Subject: Re: 32 bit dev_t
To: Charles M. Hannum <mycroft@mit.edu>
From: Todd Vierling <tv@NetBSD.ORG>
List: tech-kern
Date: 01/13/1998 09:48:23
On Tue, 13 Jan 1998, Charles M. Hannum wrote:
: * As an alternative to renumbering, you could instead make the minor
: number non-contiguous; i.e.:
:
: 3322222222221111111111
: 10987654321098765432109876543210
: |--minor---||--major---||minor-| new
: |major-||minor-| old
:
: * Given the above scheme, should we decide to renumber everything at
: some point (hopefully only once!!!), we can simply choose some portion
: of the major numbers (say, the first 256) and use them for
: `compatibility'. There's no need to waste half the number space.
Well, you don't waste `half' in reserving `new' major number 0--you only
lose 1,048,576 out of 4,294,967,296 possible device numbers. But there's a
big problem with splitting the numbers this way: kernel overhead.
Disassembling and reassembling pieces of ints turns a bitand-and-shiftright
into a (bitand)-bitor-(bitand-and-shiftright). Not that this is too bad,
but it's more than it is worth, particularly if you need to look at a
hexadecimal dev_t in kernel data dumps and figure out what it is.
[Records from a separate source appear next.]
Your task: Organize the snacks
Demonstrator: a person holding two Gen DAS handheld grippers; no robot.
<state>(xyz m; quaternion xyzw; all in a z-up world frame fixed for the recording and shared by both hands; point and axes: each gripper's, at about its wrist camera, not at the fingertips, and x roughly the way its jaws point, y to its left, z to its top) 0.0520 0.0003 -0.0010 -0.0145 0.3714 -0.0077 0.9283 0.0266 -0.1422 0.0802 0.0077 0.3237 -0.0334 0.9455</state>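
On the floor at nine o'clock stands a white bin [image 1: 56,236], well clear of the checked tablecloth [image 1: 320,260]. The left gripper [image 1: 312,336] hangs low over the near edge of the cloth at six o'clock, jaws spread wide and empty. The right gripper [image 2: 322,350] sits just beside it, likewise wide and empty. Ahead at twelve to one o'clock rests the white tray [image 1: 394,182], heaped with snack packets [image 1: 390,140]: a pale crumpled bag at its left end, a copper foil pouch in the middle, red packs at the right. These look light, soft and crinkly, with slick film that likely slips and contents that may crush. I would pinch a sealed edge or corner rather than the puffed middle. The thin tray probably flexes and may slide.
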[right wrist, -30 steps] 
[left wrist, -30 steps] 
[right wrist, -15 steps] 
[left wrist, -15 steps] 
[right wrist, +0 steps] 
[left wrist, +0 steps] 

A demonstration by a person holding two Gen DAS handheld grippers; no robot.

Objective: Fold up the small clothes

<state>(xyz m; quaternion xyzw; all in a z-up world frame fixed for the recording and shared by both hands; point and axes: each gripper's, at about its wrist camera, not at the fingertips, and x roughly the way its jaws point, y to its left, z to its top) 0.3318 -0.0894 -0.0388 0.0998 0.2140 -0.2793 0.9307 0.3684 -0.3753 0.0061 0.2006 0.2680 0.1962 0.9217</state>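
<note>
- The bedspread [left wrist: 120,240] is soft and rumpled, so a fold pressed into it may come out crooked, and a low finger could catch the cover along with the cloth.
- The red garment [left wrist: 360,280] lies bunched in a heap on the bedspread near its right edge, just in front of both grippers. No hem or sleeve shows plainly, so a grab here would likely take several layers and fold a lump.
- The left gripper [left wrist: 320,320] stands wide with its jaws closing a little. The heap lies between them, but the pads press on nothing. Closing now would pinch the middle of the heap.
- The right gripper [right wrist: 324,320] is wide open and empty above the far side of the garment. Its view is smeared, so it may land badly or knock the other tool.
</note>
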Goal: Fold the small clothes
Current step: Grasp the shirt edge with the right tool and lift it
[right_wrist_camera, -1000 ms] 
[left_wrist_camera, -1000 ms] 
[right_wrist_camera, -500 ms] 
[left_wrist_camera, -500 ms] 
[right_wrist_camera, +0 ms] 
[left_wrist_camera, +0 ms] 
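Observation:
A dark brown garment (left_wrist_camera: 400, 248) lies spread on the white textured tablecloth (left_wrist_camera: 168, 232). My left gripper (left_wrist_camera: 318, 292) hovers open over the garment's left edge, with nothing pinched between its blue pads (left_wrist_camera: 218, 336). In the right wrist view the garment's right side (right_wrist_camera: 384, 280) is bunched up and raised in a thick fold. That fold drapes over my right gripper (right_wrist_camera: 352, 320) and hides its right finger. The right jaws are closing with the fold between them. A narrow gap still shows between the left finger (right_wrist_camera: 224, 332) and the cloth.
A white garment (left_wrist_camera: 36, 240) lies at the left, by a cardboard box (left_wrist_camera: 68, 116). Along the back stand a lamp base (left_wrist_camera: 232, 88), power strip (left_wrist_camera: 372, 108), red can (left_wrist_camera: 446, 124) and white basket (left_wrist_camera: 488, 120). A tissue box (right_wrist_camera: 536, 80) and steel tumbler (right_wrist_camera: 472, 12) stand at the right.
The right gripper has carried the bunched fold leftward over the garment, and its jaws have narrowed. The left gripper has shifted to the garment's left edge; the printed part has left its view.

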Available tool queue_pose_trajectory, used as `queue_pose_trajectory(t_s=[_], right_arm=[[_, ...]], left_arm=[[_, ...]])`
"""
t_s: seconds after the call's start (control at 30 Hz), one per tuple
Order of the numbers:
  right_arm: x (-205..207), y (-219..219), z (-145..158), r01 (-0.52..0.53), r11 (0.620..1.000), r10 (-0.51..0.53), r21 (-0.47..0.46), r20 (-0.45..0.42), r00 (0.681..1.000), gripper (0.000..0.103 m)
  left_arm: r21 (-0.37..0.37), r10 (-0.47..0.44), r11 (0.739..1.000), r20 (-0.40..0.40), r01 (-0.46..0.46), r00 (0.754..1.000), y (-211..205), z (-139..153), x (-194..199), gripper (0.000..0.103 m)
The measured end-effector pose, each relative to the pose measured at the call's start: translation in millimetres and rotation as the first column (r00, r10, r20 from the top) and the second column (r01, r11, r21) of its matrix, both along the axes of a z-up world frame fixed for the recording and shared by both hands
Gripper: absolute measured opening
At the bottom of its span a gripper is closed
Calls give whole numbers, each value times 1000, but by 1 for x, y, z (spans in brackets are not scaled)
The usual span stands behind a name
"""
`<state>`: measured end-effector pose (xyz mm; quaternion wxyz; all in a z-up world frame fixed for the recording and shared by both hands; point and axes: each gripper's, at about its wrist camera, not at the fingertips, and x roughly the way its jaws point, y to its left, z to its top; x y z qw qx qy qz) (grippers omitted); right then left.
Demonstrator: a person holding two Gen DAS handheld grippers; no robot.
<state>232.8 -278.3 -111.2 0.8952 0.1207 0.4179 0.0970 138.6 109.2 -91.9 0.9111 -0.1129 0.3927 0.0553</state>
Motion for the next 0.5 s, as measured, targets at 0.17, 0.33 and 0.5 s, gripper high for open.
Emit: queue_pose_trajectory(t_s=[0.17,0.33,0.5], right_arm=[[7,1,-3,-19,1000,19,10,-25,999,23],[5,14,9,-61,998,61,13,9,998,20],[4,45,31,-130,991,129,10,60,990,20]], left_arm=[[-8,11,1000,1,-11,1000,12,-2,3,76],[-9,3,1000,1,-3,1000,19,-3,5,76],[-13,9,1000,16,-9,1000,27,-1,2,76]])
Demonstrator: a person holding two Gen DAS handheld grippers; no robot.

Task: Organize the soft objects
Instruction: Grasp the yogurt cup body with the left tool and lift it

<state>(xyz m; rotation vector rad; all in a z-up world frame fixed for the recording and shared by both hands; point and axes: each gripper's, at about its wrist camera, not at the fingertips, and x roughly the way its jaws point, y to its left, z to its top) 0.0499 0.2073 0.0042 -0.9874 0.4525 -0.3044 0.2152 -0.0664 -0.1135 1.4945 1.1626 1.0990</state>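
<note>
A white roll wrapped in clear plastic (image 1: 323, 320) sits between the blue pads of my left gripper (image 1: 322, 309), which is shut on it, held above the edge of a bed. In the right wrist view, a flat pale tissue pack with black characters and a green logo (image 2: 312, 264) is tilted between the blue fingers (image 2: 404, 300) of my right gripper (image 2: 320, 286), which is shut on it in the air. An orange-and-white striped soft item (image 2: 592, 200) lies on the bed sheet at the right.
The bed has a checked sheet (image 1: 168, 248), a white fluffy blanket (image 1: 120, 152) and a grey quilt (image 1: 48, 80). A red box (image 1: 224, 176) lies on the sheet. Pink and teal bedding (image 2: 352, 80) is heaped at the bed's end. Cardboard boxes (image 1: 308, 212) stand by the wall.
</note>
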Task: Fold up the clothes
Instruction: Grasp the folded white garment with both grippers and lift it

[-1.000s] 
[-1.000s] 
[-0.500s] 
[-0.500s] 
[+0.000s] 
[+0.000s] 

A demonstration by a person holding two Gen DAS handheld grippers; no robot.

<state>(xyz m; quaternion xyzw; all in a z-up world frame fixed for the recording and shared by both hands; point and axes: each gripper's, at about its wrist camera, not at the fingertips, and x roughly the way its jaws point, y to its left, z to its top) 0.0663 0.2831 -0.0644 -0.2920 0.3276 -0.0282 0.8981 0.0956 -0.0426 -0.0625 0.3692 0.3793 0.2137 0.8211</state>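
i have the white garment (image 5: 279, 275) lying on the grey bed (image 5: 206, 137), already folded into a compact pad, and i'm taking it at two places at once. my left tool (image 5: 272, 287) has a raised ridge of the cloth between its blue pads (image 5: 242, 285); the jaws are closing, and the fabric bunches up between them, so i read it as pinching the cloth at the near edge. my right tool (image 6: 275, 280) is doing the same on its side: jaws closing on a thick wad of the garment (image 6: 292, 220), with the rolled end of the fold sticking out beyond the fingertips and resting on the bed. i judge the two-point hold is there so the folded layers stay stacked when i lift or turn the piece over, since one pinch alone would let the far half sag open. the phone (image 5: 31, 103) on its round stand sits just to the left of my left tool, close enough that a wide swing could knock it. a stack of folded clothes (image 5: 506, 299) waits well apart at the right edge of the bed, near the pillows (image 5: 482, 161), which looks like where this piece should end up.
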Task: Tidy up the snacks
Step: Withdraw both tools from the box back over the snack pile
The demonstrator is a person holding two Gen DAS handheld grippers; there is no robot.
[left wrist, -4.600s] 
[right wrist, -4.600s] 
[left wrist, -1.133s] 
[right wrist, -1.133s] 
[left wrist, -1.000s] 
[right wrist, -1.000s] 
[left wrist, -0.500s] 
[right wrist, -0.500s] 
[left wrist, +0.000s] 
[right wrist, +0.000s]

Why
bother, if the dev_t's will be renumbered anyway?
(On a sidenote, I now remember why a 12/20 split Felt Right as opposed to
10/22 and 14/18. In a 12/20, you can take a dev_t as a hex number and pull
major and minor out of it; 3 digits major, 5 digits minor.)
: * If you're going to change all the existing device numbers, rather
: than turning major() and minor() into functions, you should do any
: old->new conversion (if necessary) in checkalias(), before it's put in
: v_specinfo. This value is *only* used internally to the kernel.
Well, only internally to the kernel, but not necessarily in just one place.
And it's not the only place that cares about the value of a dev_t. Problem
is, as I see it, if I were to convert the value before it gets put into an
info structure, then __stat13() would break--it would get the (converted)
value of a dev_t, which is *not* what we want. We want __stat13() to get an
opaque value, and as long as the dev_t's are never converted in storage
(only in kernel comparisons), things like finding a tty won't break.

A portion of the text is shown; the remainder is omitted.